By SanJuana Ramirez/ reporter

An outreach specialist from Tarleton State University helped NW students develop a greater awareness about themselves and discover their personal values and personalities Nov. 11.

“Your feelings and your mood are at your control especially when stress triggers your brain and you overdevelop certain aspects of your brain,” Ryan Dickerson said during Defining Who You Are.

Dickerson grew up with a single mom and a brother. In seventh grade, he dropped out to be home-schooled. After he got his GED, he started college. Among his current goals is writing a book one day.

Dickerson had students fill out a personal values chart and answer a few questions about their career stories.

“Do you know what your needs are?” he asked.

Maslow’s Hierarchy of Needs is a pyramid that explains needs from physiological, safety, social, esteem to self-actualization, Dickerson said. He also shared Erickson’s psychosocial stages, a breakdown of developmental crises at different ages. For example at age 1, children develop trust or mistrust with the existential question of “Can I trust the world?” he said.

Students were also asked if they were visual, auditory or kinesthetic learners. Dickerson identified himself as an auditory learner.

His next question involved students’ natural talents or abilities. Explaining these options to a deeper concept, Dickerson said some students are more interpersonal. They like to work in groups and learn better in a loud environment. He said he knew one student who liked to study in a bar because that was the only way she could concentrate. In contrast, intrapersonal students prefer quiet environments and would rather study alone.

“This one is my favorite personality activities,” he said as he introduced the Myers-Briggs Type Indicator.

Students had to figure out their four-letter types by answering a few questions.
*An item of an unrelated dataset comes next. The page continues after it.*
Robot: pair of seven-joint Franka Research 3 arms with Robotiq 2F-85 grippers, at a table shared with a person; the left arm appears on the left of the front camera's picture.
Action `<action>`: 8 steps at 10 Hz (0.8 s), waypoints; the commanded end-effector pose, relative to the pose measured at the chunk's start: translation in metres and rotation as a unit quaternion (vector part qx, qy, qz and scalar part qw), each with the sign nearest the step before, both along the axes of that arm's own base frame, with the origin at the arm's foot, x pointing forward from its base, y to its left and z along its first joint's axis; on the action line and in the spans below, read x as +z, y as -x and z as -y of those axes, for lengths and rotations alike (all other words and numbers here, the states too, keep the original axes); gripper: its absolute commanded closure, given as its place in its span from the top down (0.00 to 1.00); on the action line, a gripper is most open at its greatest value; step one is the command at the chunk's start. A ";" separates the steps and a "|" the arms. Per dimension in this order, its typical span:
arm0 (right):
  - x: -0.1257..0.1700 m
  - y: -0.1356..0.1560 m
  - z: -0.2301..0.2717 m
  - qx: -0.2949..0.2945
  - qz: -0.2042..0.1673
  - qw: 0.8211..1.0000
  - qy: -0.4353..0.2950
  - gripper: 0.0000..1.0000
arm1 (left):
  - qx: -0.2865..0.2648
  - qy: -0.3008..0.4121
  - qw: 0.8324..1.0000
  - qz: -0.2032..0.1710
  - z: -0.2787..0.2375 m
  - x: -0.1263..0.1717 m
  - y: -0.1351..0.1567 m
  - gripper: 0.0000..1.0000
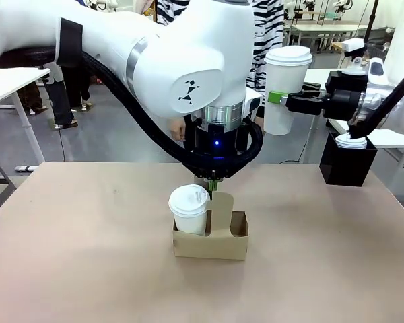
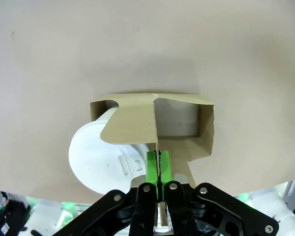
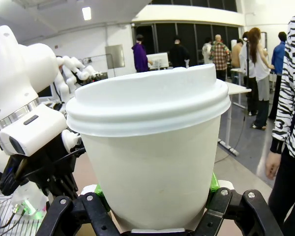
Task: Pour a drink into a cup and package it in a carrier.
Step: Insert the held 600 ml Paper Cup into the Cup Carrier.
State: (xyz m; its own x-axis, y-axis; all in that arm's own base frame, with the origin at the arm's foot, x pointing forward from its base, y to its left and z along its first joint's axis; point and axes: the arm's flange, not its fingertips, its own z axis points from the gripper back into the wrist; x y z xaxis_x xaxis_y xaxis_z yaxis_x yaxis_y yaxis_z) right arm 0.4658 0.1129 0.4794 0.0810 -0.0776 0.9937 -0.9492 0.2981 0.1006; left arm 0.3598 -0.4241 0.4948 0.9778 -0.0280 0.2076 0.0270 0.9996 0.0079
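The left arm (image 1: 188,74) blocks much of the person (image 1: 269,27) behind it, and its wrist covers most of the left gripper (image 1: 213,183); the lid (image 3: 147,98) on the cup (image 3: 152,162) conceals what is inside. On the table (image 1: 87,256) a black box (image 1: 347,168) stands far right, well apart from the carrier (image 1: 212,239); a shorter lidded cup (image 1: 188,207) sits in its left slot. The left gripper is pinched narrow on the carrier's upright handle (image 2: 132,123); the right gripper (image 1: 279,99) clasps the cup's sides, upright in the air, well apart from the carrier.
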 end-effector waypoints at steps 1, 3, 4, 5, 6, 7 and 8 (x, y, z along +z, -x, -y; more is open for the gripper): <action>0.005 -0.001 -0.002 -0.003 0.003 1.000 0.003 0.80 | 0.003 0.001 1.000 0.005 -0.001 -0.001 0.001 0.02; 0.005 -0.001 -0.002 -0.003 0.003 1.000 0.003 0.80 | 0.000 0.000 1.000 0.000 0.000 0.000 0.000 0.60; 0.005 -0.001 -0.002 -0.003 0.003 1.000 0.003 0.80 | -0.026 0.008 1.000 -0.008 -0.013 0.009 0.000 0.60; 0.005 -0.001 -0.002 -0.003 0.003 1.000 0.003 0.80 | -0.043 0.013 0.999 -0.021 -0.023 0.021 0.000 1.00; 0.005 -0.001 -0.002 -0.003 0.003 1.000 0.003 0.80 | -0.066 0.009 0.997 -0.032 -0.032 0.033 0.001 0.64; 0.005 -0.001 -0.002 -0.003 0.003 1.000 0.003 0.80 | -0.085 0.008 0.996 -0.030 -0.046 0.048 0.005 1.00; 0.000 0.000 0.000 0.000 0.000 1.000 0.000 0.80 | -0.097 0.000 0.995 -0.016 -0.060 0.064 0.008 1.00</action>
Each consisted of two answers, and the first letter of the chosen answer made up the four-letter type.

Dickerson’s final personality explanations included the Enneagram diagram and emotional defenses charts that describe the emotional coping and defense mechanisms people relate to.

“There might be elements about yourself that you deny or that you do not really see,” he said.

He encouraged students to take some of the personality tests online to help them learn more about themselves.

“A lot of people pick a major because they are told to by their parents,” he said. “Some people just do not know.”